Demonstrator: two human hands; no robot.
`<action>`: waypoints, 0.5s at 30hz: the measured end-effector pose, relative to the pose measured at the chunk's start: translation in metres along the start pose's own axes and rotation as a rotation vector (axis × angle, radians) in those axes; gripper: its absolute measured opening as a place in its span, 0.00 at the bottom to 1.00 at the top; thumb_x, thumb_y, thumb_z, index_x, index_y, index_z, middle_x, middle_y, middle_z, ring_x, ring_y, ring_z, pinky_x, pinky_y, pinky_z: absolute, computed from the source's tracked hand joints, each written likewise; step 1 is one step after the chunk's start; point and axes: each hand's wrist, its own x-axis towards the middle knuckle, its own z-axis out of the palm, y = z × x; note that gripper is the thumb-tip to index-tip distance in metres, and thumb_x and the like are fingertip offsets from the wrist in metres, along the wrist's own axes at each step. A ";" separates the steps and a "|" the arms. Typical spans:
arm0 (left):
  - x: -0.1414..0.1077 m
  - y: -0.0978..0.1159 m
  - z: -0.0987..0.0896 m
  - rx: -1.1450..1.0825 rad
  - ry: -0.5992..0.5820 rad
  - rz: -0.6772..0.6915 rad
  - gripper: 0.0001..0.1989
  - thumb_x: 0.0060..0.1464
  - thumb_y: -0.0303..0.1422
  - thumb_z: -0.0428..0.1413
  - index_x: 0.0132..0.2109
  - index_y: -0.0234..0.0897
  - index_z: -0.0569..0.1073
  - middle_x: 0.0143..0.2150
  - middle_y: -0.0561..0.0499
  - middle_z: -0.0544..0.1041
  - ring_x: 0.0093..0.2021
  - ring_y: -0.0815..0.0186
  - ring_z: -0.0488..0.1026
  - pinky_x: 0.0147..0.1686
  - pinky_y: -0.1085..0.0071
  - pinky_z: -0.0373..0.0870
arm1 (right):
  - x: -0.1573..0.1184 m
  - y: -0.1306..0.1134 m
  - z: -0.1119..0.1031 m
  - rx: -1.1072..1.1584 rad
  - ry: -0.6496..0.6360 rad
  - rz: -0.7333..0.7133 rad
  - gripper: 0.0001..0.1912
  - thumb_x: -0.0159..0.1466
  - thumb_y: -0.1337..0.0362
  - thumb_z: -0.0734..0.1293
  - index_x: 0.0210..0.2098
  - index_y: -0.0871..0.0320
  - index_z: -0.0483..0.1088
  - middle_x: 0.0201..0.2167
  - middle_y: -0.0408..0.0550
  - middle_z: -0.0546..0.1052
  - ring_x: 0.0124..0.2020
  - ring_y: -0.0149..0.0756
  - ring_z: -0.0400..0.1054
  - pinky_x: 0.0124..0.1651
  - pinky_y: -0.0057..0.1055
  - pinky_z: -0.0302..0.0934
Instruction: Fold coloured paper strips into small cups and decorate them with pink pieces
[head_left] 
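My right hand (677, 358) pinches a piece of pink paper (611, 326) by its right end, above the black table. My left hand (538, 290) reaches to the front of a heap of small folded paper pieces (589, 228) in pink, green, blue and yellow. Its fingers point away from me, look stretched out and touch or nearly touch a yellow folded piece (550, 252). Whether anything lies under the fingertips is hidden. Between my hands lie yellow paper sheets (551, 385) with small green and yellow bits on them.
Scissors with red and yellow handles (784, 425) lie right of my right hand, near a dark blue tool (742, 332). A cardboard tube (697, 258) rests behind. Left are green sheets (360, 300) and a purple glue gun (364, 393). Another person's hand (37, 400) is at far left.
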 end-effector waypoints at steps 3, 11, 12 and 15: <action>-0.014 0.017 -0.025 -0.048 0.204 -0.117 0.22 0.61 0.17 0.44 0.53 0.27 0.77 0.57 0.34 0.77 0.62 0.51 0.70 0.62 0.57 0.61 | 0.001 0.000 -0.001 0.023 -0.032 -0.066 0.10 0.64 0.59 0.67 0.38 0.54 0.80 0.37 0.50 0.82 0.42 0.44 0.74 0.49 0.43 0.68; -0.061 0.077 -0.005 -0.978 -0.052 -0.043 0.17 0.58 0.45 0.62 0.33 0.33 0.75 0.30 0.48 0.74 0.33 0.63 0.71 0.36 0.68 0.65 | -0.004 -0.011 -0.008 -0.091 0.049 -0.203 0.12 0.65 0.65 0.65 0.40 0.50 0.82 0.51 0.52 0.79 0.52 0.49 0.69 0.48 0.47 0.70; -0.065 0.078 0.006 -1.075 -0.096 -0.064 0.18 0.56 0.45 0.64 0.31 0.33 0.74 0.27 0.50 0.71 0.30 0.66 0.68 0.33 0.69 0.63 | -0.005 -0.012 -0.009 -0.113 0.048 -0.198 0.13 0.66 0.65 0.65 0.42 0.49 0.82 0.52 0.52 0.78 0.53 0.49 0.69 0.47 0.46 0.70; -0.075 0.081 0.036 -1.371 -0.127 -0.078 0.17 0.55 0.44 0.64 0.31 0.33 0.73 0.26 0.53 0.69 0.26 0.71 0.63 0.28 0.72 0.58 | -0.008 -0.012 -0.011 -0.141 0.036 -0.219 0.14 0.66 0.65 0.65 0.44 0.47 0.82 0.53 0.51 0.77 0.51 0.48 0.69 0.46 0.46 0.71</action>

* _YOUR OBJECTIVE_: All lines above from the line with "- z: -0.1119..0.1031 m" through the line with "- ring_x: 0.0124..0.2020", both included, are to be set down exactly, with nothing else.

* _WRITTEN REPLY_:
  - z: -0.1119..0.1031 m
  - rx: -1.1072..1.1584 rad
  - ry: -0.6496..0.6360 rad
  - rz: -0.7333..0.7133 rad
  - gripper: 0.0001..0.1912
  - thumb_x: -0.0159..0.1466
  - thumb_y: -0.1337..0.0362
  - thumb_z: -0.0734..0.1293
  - index_x: 0.0210..0.2098
  - index_y: -0.0871..0.0320
  - index_z: -0.0483..0.1088
  - middle_x: 0.0201..0.2167
  - middle_y: -0.0408..0.0550
  - middle_z: -0.0546..0.1052
  - ring_x: 0.0124..0.2020

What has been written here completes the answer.